Kwahn
Kwahn

Reputation: 476

Why can't I use an equality in order by with select distincts?

Let's say I have

select distinct id, flavor from bageltown order by id, flavor

This works.

But if I say

select distinct id, flavor from bageltown order by id, flavor='lox' desc, flavor

I get an error that an element's not present in the distinct clause.
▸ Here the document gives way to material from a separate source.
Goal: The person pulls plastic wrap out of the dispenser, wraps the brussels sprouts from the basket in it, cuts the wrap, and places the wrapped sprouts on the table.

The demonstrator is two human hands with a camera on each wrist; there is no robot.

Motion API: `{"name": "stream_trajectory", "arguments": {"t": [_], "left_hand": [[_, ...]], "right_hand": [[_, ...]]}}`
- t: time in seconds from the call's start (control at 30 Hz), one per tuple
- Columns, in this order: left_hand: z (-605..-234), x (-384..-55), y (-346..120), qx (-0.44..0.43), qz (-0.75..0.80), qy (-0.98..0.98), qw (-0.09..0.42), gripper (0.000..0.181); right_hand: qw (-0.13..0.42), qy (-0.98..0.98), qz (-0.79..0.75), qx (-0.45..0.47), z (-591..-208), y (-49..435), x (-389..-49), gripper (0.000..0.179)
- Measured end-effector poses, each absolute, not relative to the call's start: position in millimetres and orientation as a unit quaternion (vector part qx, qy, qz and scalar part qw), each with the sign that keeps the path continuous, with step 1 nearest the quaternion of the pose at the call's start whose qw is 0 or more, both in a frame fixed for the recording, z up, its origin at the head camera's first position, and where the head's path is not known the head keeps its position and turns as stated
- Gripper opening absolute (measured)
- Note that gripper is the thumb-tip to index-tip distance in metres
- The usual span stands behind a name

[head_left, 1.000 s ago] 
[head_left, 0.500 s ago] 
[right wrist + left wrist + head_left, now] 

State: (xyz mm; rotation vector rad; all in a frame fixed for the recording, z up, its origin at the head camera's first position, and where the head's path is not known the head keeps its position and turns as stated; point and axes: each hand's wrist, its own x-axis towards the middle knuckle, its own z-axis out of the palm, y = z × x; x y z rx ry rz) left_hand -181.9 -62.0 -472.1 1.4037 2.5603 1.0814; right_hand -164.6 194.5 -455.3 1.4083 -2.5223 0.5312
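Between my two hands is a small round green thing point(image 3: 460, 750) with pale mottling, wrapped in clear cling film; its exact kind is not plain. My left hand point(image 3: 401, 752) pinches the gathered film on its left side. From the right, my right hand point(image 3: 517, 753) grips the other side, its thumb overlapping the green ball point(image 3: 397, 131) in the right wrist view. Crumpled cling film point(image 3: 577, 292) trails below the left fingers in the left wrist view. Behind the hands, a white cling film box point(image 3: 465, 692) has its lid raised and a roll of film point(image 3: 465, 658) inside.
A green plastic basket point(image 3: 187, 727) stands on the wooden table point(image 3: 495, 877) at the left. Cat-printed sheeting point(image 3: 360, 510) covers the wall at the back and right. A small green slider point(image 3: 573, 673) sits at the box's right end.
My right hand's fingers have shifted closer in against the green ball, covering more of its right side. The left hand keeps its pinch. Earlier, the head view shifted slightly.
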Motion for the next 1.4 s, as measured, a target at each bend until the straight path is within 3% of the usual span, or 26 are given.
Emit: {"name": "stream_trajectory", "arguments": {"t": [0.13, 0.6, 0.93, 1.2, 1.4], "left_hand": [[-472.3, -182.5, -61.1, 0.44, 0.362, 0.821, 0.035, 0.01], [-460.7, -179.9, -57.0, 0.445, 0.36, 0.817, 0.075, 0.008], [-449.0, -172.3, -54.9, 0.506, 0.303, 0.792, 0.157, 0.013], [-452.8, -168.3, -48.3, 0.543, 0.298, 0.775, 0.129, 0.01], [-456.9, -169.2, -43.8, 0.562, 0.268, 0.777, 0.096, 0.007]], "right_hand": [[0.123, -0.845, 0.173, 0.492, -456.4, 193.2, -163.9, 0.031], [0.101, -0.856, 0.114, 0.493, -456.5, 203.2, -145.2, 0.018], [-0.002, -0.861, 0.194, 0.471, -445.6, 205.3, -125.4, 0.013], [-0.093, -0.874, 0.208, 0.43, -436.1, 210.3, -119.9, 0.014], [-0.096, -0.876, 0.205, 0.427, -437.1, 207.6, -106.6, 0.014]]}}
This is, of course, fixed by editing the query to read as such:

select distinct id, flavor='lox', flavor from bageltown order by id, flavor='lox' desc, flavor

But I'm wondering - why is adding the boolean column to my output necessary?

Upvotes: 1

Views: 26

Answers (1)

George S
George S

Reputation: 2151

The purpose of DISTINCT (rather than DISTINCT ON) is to remove duplicate rows in the resulting table. This may not be a concern in your particular case (since you've got id in the results table), but if you sort by flavor='lox' and flavor='lox' isn't a result column, there's no guarantee that there aren't some rows represented that (if it weren't for duplicates being removed) had both flavor='lox' and flavor<>'lox', and it's not clear how those should be sorted. If you treat flavor='lox' and 'flavor<>'lox' as separate rows, then you're back to having duplicate rows in the table.